▶ [What the exercise asks] From the entries below, tally how many lines contain "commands" and report only that figure.

▶ [Provided records]

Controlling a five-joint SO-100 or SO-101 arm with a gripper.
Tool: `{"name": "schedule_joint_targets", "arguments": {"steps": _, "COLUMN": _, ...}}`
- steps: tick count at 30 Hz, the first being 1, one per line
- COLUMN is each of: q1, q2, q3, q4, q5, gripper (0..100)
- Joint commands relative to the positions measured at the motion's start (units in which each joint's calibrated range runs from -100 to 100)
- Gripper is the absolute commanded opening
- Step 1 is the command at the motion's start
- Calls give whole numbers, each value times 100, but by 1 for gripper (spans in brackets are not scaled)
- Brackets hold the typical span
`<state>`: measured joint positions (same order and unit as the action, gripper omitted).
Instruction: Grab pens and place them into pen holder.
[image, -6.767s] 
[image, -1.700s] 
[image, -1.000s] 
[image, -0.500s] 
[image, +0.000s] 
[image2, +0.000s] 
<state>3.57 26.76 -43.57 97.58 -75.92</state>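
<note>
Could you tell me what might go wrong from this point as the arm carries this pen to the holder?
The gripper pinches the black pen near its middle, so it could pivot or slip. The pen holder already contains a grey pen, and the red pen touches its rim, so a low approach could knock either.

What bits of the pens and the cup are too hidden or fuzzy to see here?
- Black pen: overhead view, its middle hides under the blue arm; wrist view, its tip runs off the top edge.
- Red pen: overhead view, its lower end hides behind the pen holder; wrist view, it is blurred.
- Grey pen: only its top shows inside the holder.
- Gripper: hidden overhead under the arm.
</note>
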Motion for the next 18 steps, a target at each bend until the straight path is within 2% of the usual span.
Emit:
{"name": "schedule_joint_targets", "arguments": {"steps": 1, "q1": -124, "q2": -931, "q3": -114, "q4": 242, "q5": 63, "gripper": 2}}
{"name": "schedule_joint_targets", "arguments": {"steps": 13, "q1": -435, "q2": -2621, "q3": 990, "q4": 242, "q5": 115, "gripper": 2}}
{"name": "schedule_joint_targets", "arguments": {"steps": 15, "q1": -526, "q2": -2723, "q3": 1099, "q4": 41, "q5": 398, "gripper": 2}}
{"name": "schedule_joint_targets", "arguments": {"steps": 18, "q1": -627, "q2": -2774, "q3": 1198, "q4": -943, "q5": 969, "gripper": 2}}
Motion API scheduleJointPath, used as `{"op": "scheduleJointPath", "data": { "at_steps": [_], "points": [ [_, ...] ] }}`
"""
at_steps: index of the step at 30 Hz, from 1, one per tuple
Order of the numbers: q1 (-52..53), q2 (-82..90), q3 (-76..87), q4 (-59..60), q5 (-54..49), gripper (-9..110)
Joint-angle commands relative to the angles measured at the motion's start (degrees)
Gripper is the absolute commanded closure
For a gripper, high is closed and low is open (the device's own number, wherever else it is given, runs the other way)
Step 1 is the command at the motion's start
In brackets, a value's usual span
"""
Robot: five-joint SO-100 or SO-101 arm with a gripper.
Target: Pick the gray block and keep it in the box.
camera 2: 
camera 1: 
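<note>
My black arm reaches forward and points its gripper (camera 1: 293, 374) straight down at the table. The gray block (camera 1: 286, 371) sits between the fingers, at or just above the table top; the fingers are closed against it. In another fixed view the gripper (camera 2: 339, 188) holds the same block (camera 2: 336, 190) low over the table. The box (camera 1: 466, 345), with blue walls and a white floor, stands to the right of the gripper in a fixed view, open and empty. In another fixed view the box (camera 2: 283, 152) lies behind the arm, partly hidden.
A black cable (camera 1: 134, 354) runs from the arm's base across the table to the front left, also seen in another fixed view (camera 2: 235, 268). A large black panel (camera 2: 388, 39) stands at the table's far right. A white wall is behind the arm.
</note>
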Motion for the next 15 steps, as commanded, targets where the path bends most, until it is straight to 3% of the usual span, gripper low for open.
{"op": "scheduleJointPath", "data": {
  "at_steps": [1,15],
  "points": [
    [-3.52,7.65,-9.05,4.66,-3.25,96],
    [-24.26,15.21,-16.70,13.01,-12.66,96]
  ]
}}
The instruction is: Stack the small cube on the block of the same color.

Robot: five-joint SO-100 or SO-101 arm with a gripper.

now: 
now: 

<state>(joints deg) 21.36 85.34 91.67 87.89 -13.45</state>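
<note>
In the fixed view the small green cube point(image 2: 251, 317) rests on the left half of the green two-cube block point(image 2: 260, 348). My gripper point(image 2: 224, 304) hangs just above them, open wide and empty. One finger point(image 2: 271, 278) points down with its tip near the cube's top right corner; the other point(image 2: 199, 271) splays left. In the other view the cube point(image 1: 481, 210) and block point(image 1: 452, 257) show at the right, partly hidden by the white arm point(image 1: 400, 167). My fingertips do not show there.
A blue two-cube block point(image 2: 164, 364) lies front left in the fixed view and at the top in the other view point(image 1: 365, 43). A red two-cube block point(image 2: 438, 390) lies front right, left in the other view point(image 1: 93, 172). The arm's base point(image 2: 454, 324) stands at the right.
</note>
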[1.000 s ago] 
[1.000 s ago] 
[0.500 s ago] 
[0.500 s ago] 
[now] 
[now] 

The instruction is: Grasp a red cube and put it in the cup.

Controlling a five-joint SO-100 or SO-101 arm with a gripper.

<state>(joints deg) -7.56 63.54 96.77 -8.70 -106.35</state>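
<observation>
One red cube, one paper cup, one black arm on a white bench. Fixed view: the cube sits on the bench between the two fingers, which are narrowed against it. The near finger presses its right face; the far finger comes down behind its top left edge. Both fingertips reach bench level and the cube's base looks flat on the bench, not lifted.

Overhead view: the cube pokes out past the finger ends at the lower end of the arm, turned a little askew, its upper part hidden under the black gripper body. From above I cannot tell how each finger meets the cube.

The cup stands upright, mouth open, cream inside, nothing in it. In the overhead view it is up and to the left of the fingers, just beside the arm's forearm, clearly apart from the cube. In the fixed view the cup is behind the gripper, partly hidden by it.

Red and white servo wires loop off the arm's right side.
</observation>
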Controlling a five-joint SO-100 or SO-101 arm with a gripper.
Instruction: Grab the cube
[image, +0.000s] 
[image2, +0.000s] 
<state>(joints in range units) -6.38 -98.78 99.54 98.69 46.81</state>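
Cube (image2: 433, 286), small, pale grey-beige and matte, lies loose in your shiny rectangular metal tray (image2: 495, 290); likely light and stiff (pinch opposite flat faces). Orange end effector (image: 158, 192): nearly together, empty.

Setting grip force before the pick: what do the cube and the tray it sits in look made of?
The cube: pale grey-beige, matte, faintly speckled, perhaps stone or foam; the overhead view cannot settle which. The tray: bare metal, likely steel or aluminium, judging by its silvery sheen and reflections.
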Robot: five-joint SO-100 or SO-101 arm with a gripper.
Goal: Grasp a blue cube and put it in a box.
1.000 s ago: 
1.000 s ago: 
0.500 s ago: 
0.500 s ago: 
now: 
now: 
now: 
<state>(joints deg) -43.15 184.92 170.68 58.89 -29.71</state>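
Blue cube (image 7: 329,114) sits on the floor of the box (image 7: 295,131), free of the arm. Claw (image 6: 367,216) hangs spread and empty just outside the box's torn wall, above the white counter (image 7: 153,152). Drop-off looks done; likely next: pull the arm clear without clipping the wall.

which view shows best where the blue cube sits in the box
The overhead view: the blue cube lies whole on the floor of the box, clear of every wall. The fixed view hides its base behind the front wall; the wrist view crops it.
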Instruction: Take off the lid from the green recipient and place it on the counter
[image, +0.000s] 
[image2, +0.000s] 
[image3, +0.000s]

▶ [Task response] 2